REQUIREMENT: Among the lines below, restate word for word only those from the line with "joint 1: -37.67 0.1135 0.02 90" through the line with "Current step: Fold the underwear", with both end lines kept.

--------------------

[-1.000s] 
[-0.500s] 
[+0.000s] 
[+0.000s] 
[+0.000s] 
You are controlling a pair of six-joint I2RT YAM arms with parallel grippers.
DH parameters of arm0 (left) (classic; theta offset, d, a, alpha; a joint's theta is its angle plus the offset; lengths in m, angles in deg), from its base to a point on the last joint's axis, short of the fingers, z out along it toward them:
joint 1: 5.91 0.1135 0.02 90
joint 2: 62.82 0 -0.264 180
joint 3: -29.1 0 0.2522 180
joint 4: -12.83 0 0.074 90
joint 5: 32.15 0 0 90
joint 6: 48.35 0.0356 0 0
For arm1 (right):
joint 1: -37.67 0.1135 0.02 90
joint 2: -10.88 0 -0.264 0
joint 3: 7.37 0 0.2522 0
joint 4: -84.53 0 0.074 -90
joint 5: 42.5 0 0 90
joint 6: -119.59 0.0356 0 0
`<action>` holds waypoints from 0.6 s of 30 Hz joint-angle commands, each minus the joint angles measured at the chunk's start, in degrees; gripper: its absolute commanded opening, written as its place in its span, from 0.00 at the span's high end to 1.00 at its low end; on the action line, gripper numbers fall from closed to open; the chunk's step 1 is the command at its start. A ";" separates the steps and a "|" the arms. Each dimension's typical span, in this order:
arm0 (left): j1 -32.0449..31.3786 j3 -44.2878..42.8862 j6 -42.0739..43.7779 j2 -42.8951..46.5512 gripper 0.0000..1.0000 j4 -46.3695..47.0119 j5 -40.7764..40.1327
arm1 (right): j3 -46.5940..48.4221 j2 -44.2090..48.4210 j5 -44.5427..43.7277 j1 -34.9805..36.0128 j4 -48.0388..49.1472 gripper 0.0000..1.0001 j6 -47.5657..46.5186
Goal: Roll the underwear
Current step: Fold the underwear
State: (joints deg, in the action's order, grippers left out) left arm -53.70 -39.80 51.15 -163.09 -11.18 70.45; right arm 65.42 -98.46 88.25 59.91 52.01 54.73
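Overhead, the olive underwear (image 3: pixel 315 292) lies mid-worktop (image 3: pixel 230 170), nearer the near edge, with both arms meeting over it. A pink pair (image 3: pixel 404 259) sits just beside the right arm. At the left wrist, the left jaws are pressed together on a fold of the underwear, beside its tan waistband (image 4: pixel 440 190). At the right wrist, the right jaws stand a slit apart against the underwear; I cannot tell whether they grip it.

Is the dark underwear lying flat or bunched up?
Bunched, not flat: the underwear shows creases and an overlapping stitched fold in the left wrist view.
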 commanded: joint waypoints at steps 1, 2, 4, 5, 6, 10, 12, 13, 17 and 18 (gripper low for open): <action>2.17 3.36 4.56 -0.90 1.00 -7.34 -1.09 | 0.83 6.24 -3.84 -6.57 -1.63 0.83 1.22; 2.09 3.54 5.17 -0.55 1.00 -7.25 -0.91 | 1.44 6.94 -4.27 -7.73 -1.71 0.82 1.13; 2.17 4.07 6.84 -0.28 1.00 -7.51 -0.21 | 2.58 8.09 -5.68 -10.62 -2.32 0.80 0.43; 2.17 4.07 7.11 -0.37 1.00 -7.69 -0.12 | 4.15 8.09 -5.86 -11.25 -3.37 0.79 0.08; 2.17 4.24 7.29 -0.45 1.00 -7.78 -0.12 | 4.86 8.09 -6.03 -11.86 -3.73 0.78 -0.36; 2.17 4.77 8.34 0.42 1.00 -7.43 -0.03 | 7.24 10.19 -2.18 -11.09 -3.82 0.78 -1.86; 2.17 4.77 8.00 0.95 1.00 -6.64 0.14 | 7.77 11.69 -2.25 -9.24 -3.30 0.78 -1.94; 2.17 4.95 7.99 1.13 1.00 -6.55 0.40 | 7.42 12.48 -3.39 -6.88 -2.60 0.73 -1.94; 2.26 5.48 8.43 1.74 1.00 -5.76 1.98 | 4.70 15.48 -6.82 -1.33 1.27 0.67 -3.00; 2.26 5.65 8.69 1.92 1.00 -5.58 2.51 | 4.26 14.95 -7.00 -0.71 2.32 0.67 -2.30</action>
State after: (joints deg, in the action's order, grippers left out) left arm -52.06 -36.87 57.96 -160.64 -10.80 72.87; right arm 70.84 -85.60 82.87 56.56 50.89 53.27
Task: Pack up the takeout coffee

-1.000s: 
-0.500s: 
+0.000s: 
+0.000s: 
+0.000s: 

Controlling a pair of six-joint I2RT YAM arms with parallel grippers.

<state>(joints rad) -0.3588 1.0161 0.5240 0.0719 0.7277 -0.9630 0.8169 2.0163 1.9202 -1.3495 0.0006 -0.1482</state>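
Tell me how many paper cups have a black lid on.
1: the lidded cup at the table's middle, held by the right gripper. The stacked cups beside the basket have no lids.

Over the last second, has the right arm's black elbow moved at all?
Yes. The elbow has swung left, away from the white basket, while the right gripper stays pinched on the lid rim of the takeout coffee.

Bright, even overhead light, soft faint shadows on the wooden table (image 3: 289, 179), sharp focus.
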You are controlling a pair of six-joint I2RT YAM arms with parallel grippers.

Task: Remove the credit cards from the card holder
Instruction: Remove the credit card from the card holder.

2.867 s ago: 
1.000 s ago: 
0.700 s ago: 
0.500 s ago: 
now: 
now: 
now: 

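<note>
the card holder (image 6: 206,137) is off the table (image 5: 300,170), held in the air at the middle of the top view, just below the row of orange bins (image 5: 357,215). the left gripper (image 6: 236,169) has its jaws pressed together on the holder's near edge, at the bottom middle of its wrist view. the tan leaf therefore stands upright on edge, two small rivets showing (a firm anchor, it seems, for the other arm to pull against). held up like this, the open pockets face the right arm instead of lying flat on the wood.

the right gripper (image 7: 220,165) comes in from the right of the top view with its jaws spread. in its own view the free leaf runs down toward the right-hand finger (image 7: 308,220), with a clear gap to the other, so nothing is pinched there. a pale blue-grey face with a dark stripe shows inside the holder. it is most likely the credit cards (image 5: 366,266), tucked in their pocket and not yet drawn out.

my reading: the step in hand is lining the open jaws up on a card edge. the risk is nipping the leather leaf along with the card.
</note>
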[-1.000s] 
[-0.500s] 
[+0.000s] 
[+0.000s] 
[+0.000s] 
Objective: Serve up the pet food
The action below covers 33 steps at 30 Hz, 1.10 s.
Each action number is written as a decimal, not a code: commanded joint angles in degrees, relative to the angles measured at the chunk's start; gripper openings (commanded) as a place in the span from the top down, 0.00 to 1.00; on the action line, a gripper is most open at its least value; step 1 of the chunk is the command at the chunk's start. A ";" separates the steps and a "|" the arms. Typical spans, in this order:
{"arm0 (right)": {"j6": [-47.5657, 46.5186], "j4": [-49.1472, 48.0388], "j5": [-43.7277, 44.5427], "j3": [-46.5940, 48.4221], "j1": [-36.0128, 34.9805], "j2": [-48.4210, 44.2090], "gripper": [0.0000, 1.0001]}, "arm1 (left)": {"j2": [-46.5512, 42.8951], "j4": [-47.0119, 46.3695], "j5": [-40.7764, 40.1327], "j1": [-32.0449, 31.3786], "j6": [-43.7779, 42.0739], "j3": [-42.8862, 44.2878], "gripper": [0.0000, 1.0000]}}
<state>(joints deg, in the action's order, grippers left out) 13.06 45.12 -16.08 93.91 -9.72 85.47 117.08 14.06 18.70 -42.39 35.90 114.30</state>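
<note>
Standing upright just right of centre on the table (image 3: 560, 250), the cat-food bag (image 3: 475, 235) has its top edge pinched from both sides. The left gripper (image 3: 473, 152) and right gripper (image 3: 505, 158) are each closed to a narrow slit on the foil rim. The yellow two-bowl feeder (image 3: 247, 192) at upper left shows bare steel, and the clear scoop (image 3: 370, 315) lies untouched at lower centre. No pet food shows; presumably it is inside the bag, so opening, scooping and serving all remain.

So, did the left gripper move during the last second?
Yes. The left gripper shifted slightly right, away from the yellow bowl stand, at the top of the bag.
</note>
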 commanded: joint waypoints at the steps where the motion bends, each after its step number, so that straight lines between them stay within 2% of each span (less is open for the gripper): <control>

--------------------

TASK OUTPUT:
joint 1: -37.67 0.1135 0.02 90
joint 2: -10.88 0 -0.264 0
joint 3: 7.37 0 0.2522 0
joint 4: -84.53 0 0.074 -90
joint 5: 42.5 0 0 90
joint 6: -119.59 0.0356 0 0
`<action>` holds waypoints from 0.6 s of 30 Hz joint-angle commands, each minus the joint angles measured at the chunk's start, in degrees; gripper: its absolute commanded opening, written as its place in its span, from 0.00 at the span's high end to 1.00 at its low end; on the action line, gripper numbers fall from closed to open; the chunk's step 1 is the command at its start. A ";" separates the steps and a "|" the arms. Each dimension's typical span, in this order:
arm0 (left): j1 -32.0449..31.3786 j3 -44.2878..42.8862 j6 -42.0739..43.7779 j2 -42.8951..46.5512 gripper 0.0000..1.0000 j4 -46.3695..47.0119 j5 -40.7764..40.1327
arm1 (right): j3 -46.5940..48.4221 j2 -44.2090..48.4210 j5 -44.5427..43.7277 j1 -34.9805..36.0128 j4 -48.0388..49.1472 gripper 0.0000..1.0001 j6 -47.5657..46.5186
Goal: Roll the underwear
Current step: Fold the underwear

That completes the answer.